For a moment, it worked. The following day, the statement caused a 22-basis-point decline, momentarily lowering the 30-year rate to 5.99 percent, the lowest level since 2022. Overnight, refinance applications increased 133% year over year. After the blockage of the Strait of Hormuz due to US-Israeli military action against Iran in late February, the effect had mostly subsided within weeks, with rates rising back above 6 percent as energy costs surged. That river carries almost 20% of the world’s oil supplies. Expectations for inflation increased. The Fed held.

After May 15, Trump’s actual position will depend on the Supreme Court’s decision regarding the outstanding underlying legal question. The issue concerns Trump’s dismissal of Fed Governor Lisa Cook in August 2025 due to accusations of mortgage fraud, which Cook refuted and for which there have been no criminal charges. The firing was stopped by a court. The Supreme Court has heard arguments in the case and is anticipated to rule by late June 2026.

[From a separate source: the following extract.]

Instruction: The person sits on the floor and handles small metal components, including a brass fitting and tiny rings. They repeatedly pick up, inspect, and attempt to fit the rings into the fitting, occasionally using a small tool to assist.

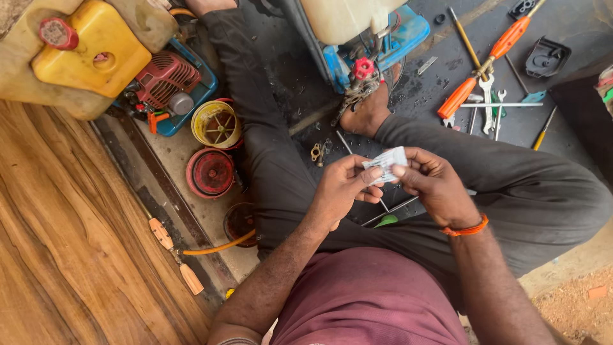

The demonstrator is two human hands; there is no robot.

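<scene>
Maroon shirt lowest in view; above it, two hands pinch a small white packet over the lap.

Left hand has its fingers closed on the packet's left end; right hand, above an orange wristband, grips the right end between thumb and fingertips. The packet's long axis runs left to right, its right end tilted slightly up. Left on the floor lies a red round cover; far right, orange-handled pliers and spanners.
</scene>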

The result is significant because it will either strengthen or weaken the president’s authority to remove independent agency officials for any reason. Recognizing the Fed’s distinct quasi-private structure, a previous Supreme Court decision in May 2025 explicitly separated the Fed from a more general decision that permitted the presidential replacement of other independent agency chiefs. The unanswered question is whether that carve-out applies to the Cook case and, hence, to any Powell removal attempt.
The irony that permeates this narrative is difficult to ignore. The market uncertainty that keeps long-term rates high has been exacerbated by Trump’s strongest pressure on the Fed, including the threats, the DOJ investigation, and the Truth Social posts. Higher yields are demanded by investors who are pricing in political risk at the central bank. Mortgage rates are directly impacted by those higher yields. Using Fannie and Freddie as a direct lever and completely avoiding the Fed has been the administration’s most successful approach to mortgage rates. That effect was real, but it was small and quickly diminished. The true test will be if Warsh, once confirmed, genuinely lowers interest rates in ways that make borrowing less expensive, or if Powell’s inflationary climate makes that impossible regardless of who is in charge.